## Problem to solve
Of all the entries below, retype only the lines from the one with "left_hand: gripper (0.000" through the one with "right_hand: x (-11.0", exactly as they appear.

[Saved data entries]

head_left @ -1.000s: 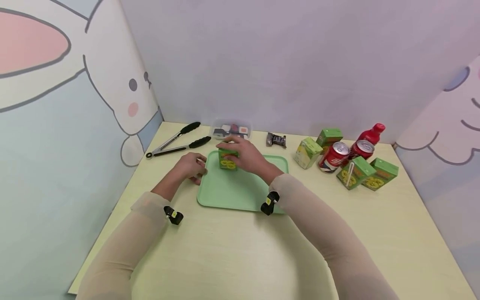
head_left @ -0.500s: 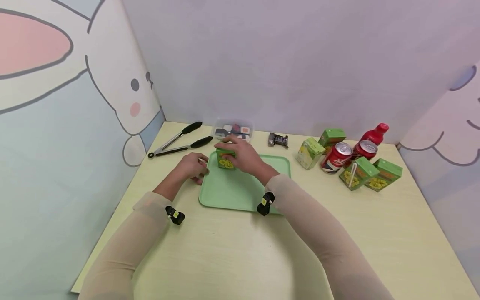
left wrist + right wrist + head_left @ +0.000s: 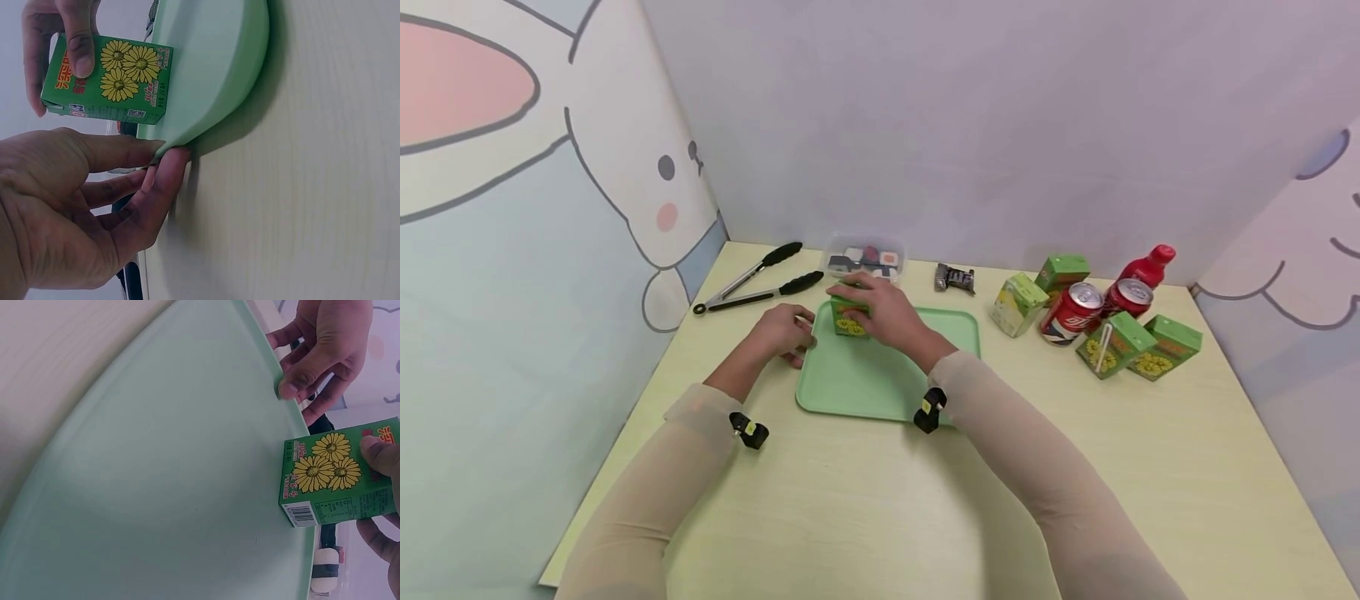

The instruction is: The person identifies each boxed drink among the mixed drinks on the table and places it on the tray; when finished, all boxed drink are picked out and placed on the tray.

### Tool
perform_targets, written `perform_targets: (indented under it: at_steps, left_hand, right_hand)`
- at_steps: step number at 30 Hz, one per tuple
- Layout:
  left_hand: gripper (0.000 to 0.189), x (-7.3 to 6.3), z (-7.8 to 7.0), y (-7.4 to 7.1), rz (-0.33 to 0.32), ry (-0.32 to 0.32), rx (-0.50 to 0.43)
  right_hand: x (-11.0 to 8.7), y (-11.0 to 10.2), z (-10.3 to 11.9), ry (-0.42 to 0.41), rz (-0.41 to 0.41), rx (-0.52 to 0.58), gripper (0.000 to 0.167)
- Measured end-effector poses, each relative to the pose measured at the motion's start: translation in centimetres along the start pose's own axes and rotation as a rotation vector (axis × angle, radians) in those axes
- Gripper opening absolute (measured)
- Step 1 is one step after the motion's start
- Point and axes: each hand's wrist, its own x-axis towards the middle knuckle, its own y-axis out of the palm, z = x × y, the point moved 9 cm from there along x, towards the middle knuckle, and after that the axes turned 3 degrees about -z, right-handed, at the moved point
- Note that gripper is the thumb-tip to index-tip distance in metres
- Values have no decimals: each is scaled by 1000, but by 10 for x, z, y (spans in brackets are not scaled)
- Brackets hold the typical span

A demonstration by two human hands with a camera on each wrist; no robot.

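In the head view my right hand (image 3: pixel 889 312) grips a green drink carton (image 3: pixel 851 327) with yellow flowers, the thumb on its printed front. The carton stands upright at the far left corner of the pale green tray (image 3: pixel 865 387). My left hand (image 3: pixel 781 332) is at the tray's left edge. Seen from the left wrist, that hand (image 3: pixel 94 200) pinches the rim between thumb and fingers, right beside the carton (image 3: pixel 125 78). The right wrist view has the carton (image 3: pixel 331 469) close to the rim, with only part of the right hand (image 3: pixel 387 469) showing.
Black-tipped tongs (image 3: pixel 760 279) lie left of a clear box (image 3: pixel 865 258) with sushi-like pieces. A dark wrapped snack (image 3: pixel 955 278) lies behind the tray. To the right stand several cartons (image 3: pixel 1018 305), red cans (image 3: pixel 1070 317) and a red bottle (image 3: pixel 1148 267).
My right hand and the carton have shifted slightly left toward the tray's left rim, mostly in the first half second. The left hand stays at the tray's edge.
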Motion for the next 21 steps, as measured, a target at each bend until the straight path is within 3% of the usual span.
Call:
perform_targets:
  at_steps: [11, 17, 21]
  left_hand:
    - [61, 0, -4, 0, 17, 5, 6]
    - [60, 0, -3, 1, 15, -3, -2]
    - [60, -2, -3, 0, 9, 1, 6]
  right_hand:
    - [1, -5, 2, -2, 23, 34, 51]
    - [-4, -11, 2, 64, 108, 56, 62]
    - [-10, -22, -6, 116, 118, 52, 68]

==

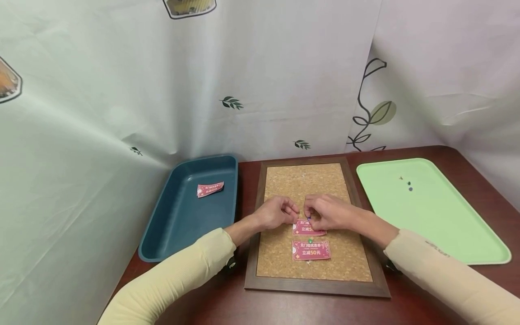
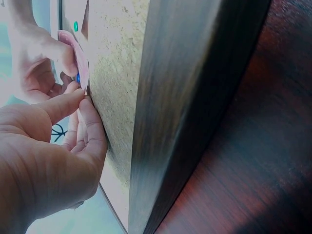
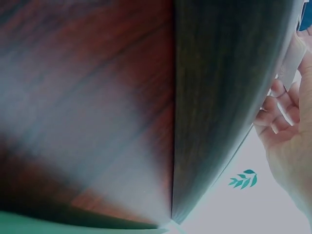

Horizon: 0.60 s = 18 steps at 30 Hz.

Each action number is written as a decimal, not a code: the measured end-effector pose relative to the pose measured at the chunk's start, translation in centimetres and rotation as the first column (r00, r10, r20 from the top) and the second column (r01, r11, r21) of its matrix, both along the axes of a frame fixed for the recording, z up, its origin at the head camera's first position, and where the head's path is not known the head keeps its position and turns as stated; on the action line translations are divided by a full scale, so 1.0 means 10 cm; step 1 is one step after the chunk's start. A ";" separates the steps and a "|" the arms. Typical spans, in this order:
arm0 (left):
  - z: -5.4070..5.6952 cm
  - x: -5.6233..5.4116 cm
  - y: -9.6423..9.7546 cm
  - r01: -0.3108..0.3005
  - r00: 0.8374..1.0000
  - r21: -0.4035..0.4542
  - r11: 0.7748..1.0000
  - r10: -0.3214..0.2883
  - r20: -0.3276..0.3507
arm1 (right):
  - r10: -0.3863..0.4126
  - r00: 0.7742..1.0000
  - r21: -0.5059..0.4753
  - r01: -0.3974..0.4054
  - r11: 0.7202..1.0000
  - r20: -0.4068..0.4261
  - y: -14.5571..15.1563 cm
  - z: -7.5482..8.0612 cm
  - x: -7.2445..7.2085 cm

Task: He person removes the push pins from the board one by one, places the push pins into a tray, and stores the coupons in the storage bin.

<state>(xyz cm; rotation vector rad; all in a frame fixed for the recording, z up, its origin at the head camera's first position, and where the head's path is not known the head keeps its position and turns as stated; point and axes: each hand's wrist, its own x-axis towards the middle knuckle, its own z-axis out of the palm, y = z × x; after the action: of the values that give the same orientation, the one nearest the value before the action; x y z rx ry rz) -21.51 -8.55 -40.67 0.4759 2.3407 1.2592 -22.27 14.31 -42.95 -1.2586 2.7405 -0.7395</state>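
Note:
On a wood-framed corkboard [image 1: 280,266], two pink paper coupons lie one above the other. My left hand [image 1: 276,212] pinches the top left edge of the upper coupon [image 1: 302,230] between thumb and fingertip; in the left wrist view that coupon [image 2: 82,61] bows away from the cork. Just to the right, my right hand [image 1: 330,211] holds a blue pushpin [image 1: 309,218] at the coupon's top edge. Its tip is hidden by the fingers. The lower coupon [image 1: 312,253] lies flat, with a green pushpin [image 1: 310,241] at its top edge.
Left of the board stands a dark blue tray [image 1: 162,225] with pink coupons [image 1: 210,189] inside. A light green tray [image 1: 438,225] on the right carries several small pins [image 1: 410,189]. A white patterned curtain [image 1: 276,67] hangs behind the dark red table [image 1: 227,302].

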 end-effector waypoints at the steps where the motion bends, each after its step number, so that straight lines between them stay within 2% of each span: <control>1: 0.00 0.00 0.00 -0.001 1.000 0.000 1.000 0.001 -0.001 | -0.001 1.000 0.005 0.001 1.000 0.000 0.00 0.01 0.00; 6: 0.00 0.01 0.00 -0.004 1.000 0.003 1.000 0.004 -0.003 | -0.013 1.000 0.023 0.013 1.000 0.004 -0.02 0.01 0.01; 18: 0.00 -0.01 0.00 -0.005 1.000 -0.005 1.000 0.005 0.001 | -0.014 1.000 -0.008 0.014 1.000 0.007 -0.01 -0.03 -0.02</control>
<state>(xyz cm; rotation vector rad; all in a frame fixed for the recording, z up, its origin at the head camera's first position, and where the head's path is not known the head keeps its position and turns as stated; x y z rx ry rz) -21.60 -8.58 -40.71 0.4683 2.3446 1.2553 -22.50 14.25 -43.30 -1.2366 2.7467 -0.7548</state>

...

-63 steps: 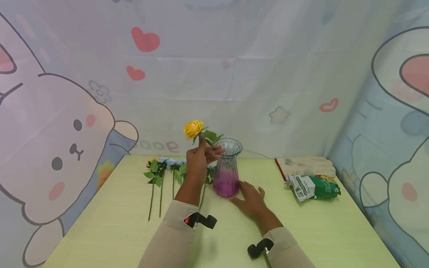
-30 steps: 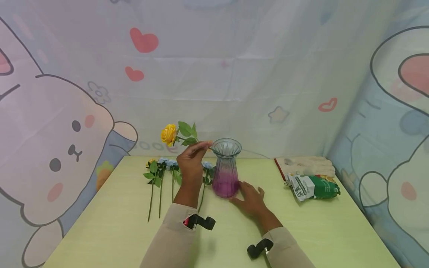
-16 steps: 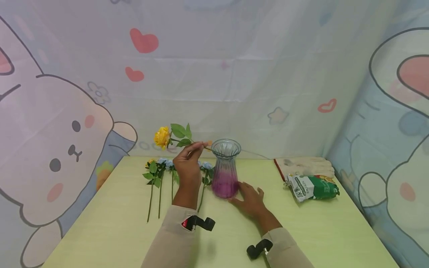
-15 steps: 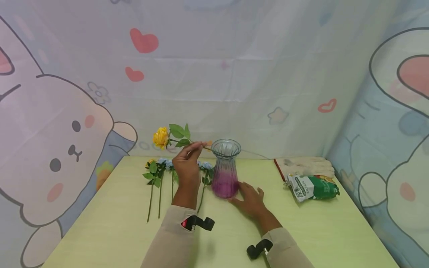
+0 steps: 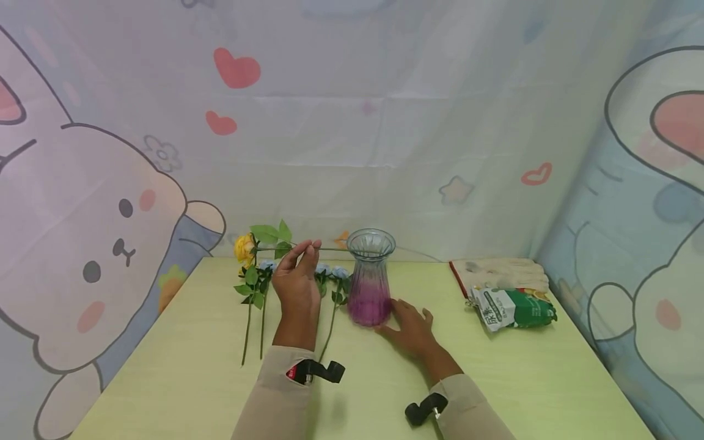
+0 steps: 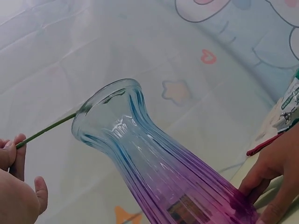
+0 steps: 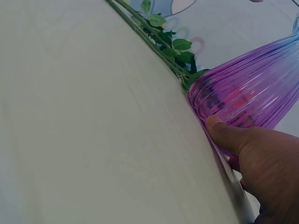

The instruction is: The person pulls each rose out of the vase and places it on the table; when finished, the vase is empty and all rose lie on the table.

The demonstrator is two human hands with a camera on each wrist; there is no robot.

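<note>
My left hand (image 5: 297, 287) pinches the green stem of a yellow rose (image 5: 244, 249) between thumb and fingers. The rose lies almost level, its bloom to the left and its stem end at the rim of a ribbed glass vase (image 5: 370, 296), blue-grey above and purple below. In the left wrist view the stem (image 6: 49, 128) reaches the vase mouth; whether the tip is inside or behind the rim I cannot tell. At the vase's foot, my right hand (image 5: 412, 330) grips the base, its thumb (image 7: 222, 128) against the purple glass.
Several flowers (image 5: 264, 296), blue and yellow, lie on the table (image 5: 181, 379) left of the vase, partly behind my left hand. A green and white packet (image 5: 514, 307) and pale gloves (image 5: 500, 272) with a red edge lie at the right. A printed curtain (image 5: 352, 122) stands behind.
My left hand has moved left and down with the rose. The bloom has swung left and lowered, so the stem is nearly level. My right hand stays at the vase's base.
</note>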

## Written solution
  left_hand: gripper (0.000 to 0.189), x (-7.3 to 6.3), z (-7.8 to 7.0), y (-7.4 to 7.1), rz (-0.33 to 0.32), ry (-0.32 to 0.32), rx (-0.50 to 0.43)
  right_hand: x (-11.0 to 8.7), y (-11.0 to 10.2), z (-10.3 to 11.9), ry (-0.42 to 0.41), rz (-0.41 to 0.41), rx (-0.52 to 0.58), gripper (0.000 to 0.167)

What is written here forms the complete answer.